PPO is famous less for its math than for its robustness to implementation mistakes. It survives wrong learning rates, missing normalizations, and bad reward shaping in a way that TRPO, vanilla policy gradients, and most off-policy algorithms do not. This is why it's the default starting point for almost every new RL project — not because it's the best (it usually isn't), but because it works first try while you're still wrong about everything else.

Resources

Sutton & Barto, Chapter 13 — policy gradient methods
Schulman et al. — PPO paper (2017)
Schulman et al. — GAE paper (2015)
The 37 Implementation Details of PPO — the most useful single document in applied RL
CleanRL's ppo.py — one file, fully annotated

Phase 5: Continuous Control — DDPG, TD3, SAC

When actions are continuous (joint torques, steering angles, end-effector deltas), max-over-actions in Q-learning becomes impossible. The fix is a family of deterministic policy gradient and soft actor-critic methods that learn a continuous-action policy alongside a critic.

Concepts to Learn

Why discrete-action methods don't transfer directly — max_a Q(s, a) over continuous a is an optimization, not a lookup
The deterministic policy gradient theorem: ∇_θ J = E_s[ ∇_a Q(s, a)|_{a=μ_θ(s)} · ∇_θ μ_θ(s) ] — chain rule through the actor
DDPG (Deep Deterministic Policy Gradient):
- Actor μ_θ(s) and critic Q_φ(s, a)
- Off-policy, replay buffer, target networks (one for actor, one for critic)
- Exploration via additive noise on the action (Ornstein-Uhlenbeck or Gaussian)
TD3 (Twin Delayed DDPG) — DDPG with three fixes:
- Twin critics: take the min of two Q-networks → reduces overestimation
- Delayed actor updates: critic moves faster than actor → stability
- Target policy smoothing: add noise to the target action → regularization
SAC (Soft Actor-Critic) — the modern default for continuous control:
- Maximum entropy RL: maximize E[Σ r_t + α H(π(·|s_t))]
- Stochastic policy with learned mean and std; reparameterization trick for sampling
- Automatic temperature tuning (α) to hit a target entropy
When to use which: SAC is the default.
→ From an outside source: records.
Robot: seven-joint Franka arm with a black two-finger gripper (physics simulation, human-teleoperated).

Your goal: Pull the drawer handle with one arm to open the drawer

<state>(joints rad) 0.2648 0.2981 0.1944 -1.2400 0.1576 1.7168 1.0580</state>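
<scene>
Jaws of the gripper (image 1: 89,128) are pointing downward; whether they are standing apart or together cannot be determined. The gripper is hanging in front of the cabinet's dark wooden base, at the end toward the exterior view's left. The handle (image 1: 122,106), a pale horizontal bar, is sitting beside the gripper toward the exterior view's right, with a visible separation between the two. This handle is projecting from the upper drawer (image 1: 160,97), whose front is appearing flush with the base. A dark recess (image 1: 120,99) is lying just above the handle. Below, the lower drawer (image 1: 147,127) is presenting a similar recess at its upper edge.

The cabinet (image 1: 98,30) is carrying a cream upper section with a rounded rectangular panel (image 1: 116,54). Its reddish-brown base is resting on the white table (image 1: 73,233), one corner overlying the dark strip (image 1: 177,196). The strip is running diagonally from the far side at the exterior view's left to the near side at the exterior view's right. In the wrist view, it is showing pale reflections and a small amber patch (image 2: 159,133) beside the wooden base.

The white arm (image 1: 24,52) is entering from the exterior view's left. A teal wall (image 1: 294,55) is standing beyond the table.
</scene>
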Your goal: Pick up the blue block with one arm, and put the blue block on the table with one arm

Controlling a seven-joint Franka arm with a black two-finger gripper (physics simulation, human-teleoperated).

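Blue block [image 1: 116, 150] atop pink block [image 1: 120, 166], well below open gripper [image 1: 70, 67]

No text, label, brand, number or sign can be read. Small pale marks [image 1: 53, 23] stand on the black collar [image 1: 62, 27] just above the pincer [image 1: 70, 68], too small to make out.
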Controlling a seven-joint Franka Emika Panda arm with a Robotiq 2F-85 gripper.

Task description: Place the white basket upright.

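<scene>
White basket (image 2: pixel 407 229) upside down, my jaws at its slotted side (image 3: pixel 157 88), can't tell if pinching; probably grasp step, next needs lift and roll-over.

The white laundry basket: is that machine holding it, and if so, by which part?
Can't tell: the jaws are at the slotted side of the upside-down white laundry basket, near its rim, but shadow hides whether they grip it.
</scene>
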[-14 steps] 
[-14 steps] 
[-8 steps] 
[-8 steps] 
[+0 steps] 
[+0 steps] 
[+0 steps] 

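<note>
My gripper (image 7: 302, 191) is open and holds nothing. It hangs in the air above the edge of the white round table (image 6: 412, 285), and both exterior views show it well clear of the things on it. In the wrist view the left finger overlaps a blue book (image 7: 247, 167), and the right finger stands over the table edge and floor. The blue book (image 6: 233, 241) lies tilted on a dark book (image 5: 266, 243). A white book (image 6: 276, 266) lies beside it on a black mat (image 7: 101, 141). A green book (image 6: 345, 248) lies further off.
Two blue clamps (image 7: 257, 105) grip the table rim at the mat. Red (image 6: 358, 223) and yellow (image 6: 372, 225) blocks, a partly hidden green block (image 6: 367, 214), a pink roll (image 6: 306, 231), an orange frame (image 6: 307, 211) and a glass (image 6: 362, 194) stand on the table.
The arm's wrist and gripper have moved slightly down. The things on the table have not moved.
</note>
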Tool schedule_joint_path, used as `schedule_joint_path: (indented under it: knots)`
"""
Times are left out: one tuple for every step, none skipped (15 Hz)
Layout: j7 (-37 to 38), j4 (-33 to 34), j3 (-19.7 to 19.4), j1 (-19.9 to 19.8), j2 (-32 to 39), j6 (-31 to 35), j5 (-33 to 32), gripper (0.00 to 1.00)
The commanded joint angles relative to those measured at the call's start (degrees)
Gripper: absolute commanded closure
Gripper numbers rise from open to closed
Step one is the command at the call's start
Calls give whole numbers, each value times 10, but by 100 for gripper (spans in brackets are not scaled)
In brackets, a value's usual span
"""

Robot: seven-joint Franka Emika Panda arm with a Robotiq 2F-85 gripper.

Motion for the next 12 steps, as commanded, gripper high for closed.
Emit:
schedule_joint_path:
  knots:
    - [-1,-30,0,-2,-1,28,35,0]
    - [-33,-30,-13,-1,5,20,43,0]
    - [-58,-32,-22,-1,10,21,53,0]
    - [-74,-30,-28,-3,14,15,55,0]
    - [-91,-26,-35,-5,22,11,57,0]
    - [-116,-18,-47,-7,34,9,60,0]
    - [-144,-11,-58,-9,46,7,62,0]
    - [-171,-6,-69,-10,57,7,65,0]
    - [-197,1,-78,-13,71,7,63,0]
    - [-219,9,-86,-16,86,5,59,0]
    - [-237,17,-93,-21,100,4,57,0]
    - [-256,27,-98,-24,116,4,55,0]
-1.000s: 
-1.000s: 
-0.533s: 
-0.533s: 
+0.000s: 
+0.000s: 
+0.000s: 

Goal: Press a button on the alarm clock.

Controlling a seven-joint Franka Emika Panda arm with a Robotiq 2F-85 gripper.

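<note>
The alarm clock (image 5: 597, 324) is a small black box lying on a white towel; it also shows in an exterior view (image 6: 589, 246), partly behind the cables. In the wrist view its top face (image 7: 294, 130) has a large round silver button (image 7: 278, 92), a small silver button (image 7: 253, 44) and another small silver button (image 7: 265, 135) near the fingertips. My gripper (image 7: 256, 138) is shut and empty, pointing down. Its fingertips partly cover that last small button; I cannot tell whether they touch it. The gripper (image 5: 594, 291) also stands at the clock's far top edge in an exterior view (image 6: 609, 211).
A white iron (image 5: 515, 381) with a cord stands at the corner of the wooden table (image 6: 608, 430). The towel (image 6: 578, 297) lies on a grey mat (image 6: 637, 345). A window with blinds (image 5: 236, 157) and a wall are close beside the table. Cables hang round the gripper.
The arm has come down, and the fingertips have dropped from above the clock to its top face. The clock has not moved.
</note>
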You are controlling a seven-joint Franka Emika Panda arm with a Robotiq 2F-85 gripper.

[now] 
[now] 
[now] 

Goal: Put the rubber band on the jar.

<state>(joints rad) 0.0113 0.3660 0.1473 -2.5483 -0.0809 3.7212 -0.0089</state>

TD3 is competitive on deterministic tasks. DDPG is a pedagogical stepping stone — don't ship it
Action saturation, tanh squashing, and the log-prob correction — small implementation details that matter a lot

The SAC Mental Model

Standard RL objective:                  J = E[ Σ γᵗ r_t ]
Maximum entropy RL objective:           J = E[ Σ γᵗ ( r_t + α H(π(·|s_t)) ) ]

The entropy bonus encourages:
  - Exploration (the policy stays stochastic)
  - Robust policies (no commitment to a fragile near-deterministic action)
  - Better critic learning (the Q-function sees a richer action distribution)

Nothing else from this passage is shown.